What is new in progression and loadouts?

Modern Warfare 4 will also revise progression and customization. The redesigned Create-a-Class system will combine operators, weapons, equipment and killstreaks into unified loadouts. That should make builds easier to manage, at least in theory, provided the menus do not decide to become their own campaign.

Gunsmith is returning, with streamlined attachment sharing across weapon classes. Activision is also introducing Gunny, a system designed to help players build weapons around close-range, mid-range or long-range playstyles.

Another new feature, Apex Attachments, will reward fully progressed weapons with specialized modifications. These can change handling, firing behavior, stealth options or tactical utility, giving long-term weapon progression a more defined endpoint than another small number becoming a slightly larger number.

The changes appear aimed at two audiences at once: players who want clearer build guidance and players who enjoy tuning weapons until the attachment screen resembles a technical diagram. Call of Duty has plenty of both.

Why is DMZ returning?

DMZ is coming back as Modern Warfare 4’s extraction-based mode, and Activision is giving it a prominent place in the package. The publisher calls this version the “definitive Call of Duty extraction experience,” which is a large claim to put in writing, but at least it is specific enough to test later.

Players will deploy solo or with a squad into a shifting conflict zone as off-the-books assets. Their job is to recover advanced military technology left behind by the war, while deciding what to loot, when to engage and when to extract before the situation becomes expensive.

Activision says the mode will include:

  • Changing weather
  • Dynamic military objectives
  • Hostile forces moving across the zone
  • Extraction runs built around risk, loot and timing

More DMZ details and gameplay-focused coverage are scheduled for June 7, 2026. Given how extraction modes live or die by tension, pacing and reward structure, that reveal will likely be one of the first real tests of Activision’s confidence.

What technical upgrades is Activision promising?

Modern Warfare 4 is being promoted as a major technical step for the series, helped by its current-generation-only target.
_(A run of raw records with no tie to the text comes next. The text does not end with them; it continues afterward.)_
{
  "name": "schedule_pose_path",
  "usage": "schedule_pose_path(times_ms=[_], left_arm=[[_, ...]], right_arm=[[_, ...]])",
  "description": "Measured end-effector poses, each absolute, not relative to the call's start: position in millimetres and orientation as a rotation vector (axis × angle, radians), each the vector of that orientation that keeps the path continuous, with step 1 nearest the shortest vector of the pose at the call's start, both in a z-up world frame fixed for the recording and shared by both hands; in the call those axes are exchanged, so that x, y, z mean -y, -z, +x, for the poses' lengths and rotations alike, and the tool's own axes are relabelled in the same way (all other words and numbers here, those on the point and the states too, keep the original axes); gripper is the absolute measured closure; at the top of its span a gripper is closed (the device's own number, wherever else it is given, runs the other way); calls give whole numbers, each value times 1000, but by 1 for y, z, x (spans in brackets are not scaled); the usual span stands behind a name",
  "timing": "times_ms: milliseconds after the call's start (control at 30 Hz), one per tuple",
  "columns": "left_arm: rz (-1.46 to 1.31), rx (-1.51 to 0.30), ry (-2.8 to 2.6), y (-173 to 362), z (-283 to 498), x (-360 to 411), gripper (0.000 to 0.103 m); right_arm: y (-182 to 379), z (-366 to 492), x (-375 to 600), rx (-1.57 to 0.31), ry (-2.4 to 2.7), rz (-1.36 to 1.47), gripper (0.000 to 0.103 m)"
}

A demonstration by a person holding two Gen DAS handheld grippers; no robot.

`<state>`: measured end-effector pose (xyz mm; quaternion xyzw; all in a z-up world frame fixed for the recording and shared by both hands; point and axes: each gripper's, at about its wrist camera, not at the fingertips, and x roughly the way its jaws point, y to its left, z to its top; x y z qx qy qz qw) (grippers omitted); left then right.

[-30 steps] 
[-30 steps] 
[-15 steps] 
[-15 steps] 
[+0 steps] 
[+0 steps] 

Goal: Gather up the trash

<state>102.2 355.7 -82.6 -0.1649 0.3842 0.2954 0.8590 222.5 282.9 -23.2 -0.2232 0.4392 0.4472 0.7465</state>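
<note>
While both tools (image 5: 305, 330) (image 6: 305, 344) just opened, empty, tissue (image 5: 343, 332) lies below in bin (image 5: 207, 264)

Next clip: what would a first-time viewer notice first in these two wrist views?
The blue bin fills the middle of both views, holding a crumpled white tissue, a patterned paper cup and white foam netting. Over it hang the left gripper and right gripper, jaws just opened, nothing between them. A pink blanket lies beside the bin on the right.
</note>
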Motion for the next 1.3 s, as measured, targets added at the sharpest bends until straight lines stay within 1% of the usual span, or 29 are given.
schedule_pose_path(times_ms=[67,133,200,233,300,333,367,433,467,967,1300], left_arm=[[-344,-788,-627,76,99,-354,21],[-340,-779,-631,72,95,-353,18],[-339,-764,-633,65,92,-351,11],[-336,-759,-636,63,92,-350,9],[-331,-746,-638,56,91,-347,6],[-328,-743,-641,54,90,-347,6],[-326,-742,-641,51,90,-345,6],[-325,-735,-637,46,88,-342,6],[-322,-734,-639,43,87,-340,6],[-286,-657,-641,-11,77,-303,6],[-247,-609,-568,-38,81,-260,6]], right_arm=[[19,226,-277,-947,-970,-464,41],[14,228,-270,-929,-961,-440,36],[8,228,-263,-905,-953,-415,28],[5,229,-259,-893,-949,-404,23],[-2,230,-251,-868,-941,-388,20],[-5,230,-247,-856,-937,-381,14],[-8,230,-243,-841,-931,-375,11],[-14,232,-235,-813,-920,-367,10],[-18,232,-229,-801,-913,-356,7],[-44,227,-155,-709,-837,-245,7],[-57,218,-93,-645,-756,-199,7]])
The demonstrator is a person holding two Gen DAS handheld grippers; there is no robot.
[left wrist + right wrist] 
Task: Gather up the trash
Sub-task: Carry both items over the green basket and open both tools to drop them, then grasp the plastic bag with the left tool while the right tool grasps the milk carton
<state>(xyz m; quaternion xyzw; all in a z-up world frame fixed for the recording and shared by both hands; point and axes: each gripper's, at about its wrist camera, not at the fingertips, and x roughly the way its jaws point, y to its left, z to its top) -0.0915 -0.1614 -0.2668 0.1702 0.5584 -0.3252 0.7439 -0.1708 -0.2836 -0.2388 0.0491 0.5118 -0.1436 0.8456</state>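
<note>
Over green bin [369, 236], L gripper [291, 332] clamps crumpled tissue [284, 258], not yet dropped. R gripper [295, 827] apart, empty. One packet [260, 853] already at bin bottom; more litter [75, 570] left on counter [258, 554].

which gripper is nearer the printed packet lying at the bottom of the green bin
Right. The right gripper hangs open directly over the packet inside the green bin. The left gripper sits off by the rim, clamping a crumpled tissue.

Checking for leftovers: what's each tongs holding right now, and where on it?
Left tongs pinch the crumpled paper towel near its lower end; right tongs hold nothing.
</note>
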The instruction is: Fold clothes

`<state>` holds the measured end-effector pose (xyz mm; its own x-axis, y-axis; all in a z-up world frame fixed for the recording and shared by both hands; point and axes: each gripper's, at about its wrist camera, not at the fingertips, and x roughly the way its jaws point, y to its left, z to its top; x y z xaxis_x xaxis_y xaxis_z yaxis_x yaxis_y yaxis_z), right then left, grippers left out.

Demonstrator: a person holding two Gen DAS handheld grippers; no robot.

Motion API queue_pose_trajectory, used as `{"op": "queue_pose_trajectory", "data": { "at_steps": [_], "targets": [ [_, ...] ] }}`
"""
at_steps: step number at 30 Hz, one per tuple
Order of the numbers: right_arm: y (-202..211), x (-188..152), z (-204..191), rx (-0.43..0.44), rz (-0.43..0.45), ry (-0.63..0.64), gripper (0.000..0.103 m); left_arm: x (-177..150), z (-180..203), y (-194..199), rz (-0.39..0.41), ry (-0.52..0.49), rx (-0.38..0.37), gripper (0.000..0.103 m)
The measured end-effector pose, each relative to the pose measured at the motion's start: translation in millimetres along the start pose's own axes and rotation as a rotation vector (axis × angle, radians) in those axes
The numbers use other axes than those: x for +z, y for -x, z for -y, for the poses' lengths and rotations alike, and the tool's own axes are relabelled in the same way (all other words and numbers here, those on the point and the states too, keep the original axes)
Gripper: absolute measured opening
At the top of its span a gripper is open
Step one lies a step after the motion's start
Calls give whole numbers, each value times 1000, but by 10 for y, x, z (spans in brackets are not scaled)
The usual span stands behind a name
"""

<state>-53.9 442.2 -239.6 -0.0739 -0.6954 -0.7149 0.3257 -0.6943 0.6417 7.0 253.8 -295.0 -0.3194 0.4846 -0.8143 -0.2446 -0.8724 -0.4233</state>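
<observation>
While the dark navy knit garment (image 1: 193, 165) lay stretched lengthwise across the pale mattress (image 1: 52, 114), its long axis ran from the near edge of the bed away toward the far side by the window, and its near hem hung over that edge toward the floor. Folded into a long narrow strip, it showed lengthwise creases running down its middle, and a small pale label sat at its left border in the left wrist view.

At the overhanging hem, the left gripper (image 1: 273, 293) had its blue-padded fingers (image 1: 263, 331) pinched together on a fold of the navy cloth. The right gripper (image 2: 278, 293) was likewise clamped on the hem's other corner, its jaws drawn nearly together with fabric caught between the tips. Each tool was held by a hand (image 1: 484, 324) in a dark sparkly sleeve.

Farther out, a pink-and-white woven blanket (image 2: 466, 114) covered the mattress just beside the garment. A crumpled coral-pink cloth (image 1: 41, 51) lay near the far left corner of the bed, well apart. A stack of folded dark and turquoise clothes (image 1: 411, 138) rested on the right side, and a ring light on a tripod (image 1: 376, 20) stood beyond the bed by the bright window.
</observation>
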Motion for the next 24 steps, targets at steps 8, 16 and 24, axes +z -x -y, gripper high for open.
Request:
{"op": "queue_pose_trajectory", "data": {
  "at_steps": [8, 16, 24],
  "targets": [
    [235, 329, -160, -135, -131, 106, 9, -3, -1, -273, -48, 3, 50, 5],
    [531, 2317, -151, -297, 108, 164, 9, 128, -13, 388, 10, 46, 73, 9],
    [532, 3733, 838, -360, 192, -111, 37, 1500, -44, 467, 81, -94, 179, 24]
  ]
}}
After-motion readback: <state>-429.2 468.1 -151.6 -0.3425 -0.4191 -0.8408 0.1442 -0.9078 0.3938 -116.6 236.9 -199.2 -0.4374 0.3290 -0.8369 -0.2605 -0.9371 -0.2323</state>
Activision says building natively for modern consoles and PC allows for larger combat spaces, denser environments, more responsive gameplay and steadier performance across campaign, multiplayer and DMZ.

On PC, Infinity Ward and Beenox are promising expanded graphics options, multiple upscaling and frame generation technologies, high-end visual settings and competitive-focused options for players who care more about frame rate and responsiveness than admiring a beautifully rendered wall while being eliminated.

The platform strategy is also part of the messaging. By skipping PlayStation 4 and Xbox One while adding Nintendo Switch 2, Activision is trying to move the series forward technically without abandoning the chance to reach a new console audience. That balance will be watched closely, especially on Switch 2, where expectations for a native Call of Duty entry will be high after years away from Nintendo hardware.

What comes with pre-orders?

Pre-order bonuses include early access to the upcoming Modern Warfare 4 Open Beta and the Hunter Killer Operator Skin. Activision has not announced the exact beta timing yet, saying more information will be shared later.

The Vault Edition adds several premium extras, including operator packs, a Signature Weapon Collection, one season of BlackCell content and a DMZ Deployment Bonus. As usual, the editions are doing the modern blockbuster game thing where the basic question “which version do I buy?” becomes a small administrative task.

For now, the confirmed calendar has two major markers: the DMZ gameplay-focused reveal on June 7, 2026, and the full launch on October 23, 2026. Between those dates, Activision will have to make the case that its Korean Peninsula campaign, rebuilt multiplayer systems, Switch 2 debut and extraction mode revival add up to more than a familiar logo with new machinery underneath.

That is the actual challenge. Call of Duty rarely struggles to be loud. Modern Warfare 4 now has to prove it can be precise.